> Problem description: Make an exact copy of the records below, leaving every image out.

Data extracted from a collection

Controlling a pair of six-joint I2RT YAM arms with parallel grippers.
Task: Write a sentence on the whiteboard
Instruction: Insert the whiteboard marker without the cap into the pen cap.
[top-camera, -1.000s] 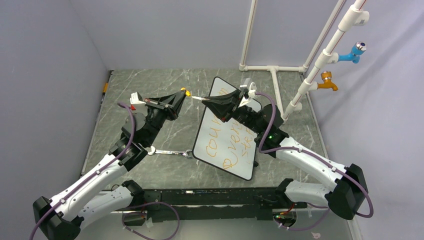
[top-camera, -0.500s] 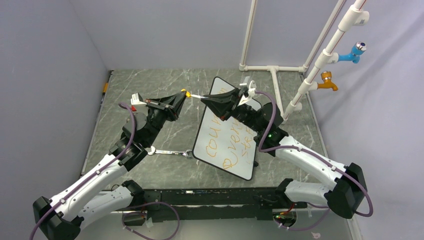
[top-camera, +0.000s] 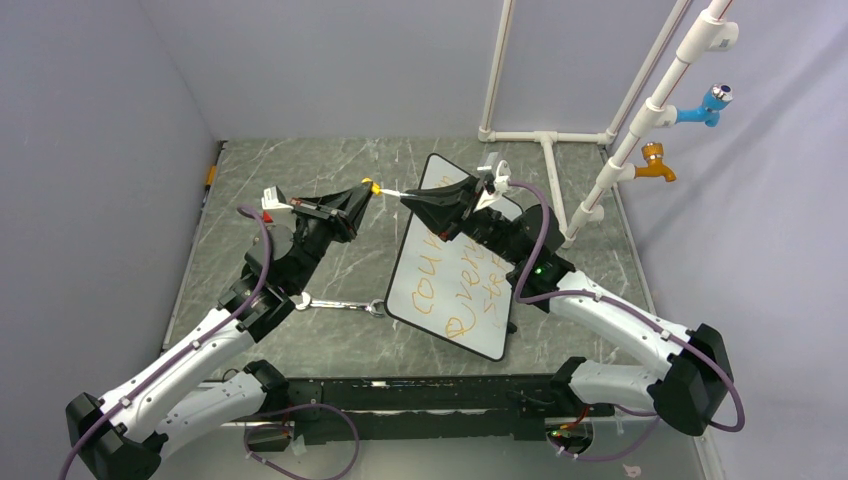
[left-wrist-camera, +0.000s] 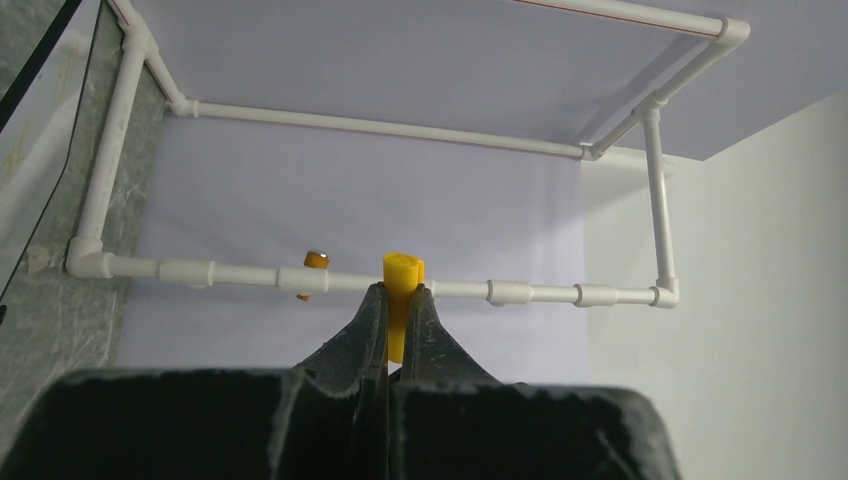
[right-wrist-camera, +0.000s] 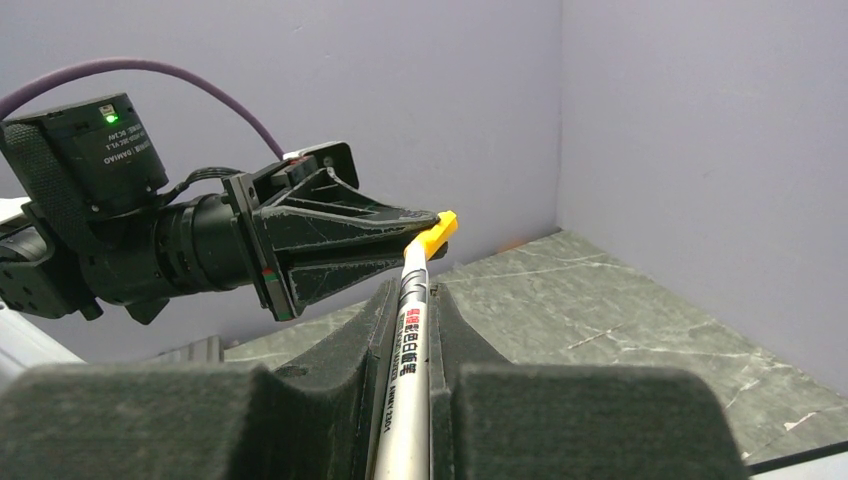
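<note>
Yellow cap (left-wrist-camera: 403, 275), clamped in left fingers (left-wrist-camera: 362, 335), is best held steady as the marker (right-wrist-camera: 410, 340), clamped in right fingers (right-wrist-camera: 355, 350), is pressed straight in.

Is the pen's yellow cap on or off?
On, it seems: the yellow cap covers the pen's tip; no nib shows. Fully pushed on, cannot tell.

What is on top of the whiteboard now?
Orange handwriting fills the lower half of the whiteboard; the right arm hides the upper part, so writing there cannot be seen.
</note>
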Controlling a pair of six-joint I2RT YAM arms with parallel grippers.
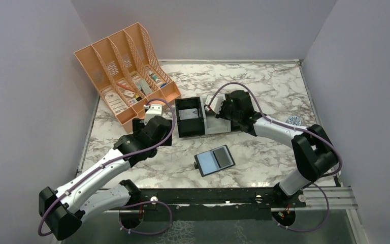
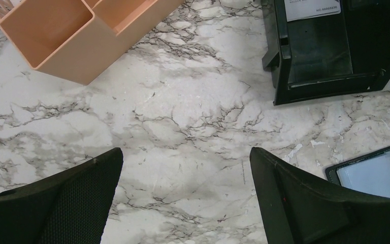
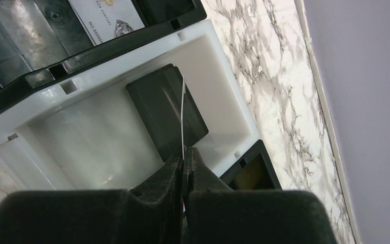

> Expected answer:
Controlling a pair of six-joint I2RT YAM arms with parallel grippers.
Task: Write a sentence on the whiteboard
Instruction: Insert the whiteboard marker without the cap into the pen cap.
[top-camera, -1.000s] 
[top-camera, -0.500s] 
[top-camera, +0.000s] 
[left-wrist-camera, +0.000s] 
[right-wrist-camera, +0.000s] 
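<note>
Yellow cap (left-wrist-camera: 403, 275), clamped in left fingers (left-wrist-camera: 362, 335), is best held steady as the marker (right-wrist-camera: 410, 340), clamped in right fingers (right-wrist-camera: 355, 350), is pressed straight in.

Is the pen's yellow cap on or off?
On, it seems: the yellow cap covers the pen's tip; no nib shows. Fully pushed on, cannot tell.

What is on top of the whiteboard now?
Orange handwriting fills the lower half of the whiteboard; the right arm hides the upper part, so writing there cannot be seen.
</note>
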Controlling a pair of six-joint I2RT YAM arms with parallel grippers.

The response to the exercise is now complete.